Ogni frammento del passato trova finalmente il suo posto
«Anche se non riesci a rimettere insieme i pezzi alla perfezione, puoi creare qualcosa di bello e integro a modo suo», ha detto Gaga del processo creativo che ha portato alla genesi di “Mayhem”. È la frase che racchiude il senso dell’intero show: accettare le proprie contraddizioni e trasformarle in forza.

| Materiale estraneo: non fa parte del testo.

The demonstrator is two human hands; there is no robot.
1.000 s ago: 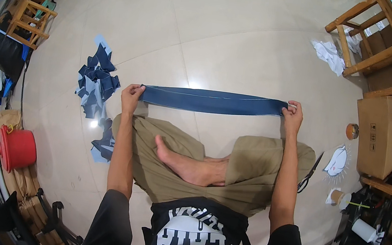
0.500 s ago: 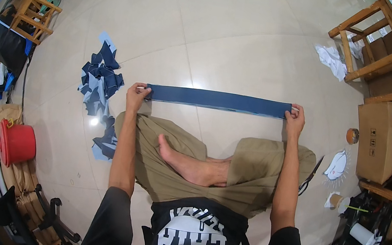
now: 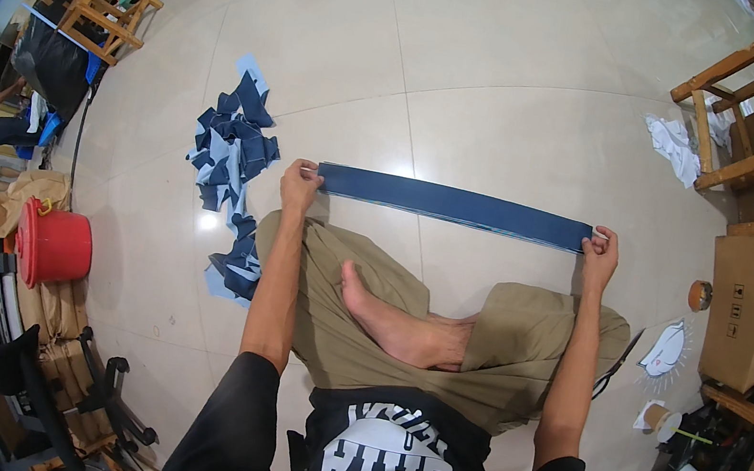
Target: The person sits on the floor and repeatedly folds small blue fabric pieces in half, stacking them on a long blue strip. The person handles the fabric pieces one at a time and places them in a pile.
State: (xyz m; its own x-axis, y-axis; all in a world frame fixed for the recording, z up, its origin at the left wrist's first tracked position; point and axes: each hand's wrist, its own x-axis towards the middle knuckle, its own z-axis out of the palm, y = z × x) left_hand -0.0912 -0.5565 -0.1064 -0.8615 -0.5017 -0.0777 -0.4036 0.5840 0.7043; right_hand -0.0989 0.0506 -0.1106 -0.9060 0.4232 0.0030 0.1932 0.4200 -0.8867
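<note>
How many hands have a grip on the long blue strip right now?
2: the left hand grips the left end of the blue strip, and the right hand grips its right end. I see no other hand on it.

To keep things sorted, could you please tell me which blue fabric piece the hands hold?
The long, flat blue fabric strip, stretched between left hand and right hand; the crumpled blue fabric scraps lie heaped.

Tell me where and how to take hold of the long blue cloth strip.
Probably pinch the blue strip at its two short ends, coming from the outer left and right: it is long, narrow and stretched out, and the left hand and right hand grip it there.
</note>
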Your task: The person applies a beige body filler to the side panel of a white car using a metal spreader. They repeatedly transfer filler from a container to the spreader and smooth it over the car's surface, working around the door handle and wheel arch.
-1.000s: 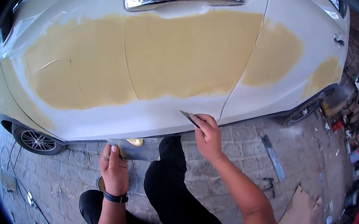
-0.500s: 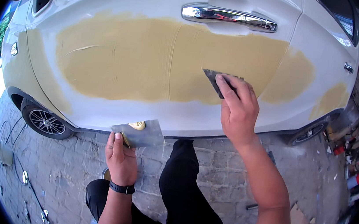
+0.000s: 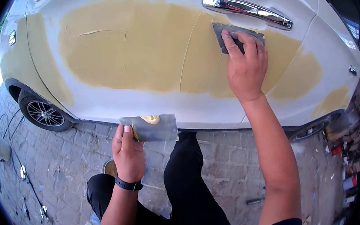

C'è stato un tempo in cui Lady Gaga sembrava non accettarle, quelle contraddizioni: ricordate quando nel 2019, dopo il rilancio con "A star is born", ripudiò lo stesso "Artpop", l'album del 2013 accusato dalla critica di essere un lavoro fin troppo pretenzioso e cerebrale, twittando un lapidario «non ricordo Artpop»? Oggi Lady Gaga è un’artista che non ha più bisogno di distruggere, e di distruggersi, per esistere: costruisce un autoritratto in cui ogni frammento del passato trova finalmente il suo posto.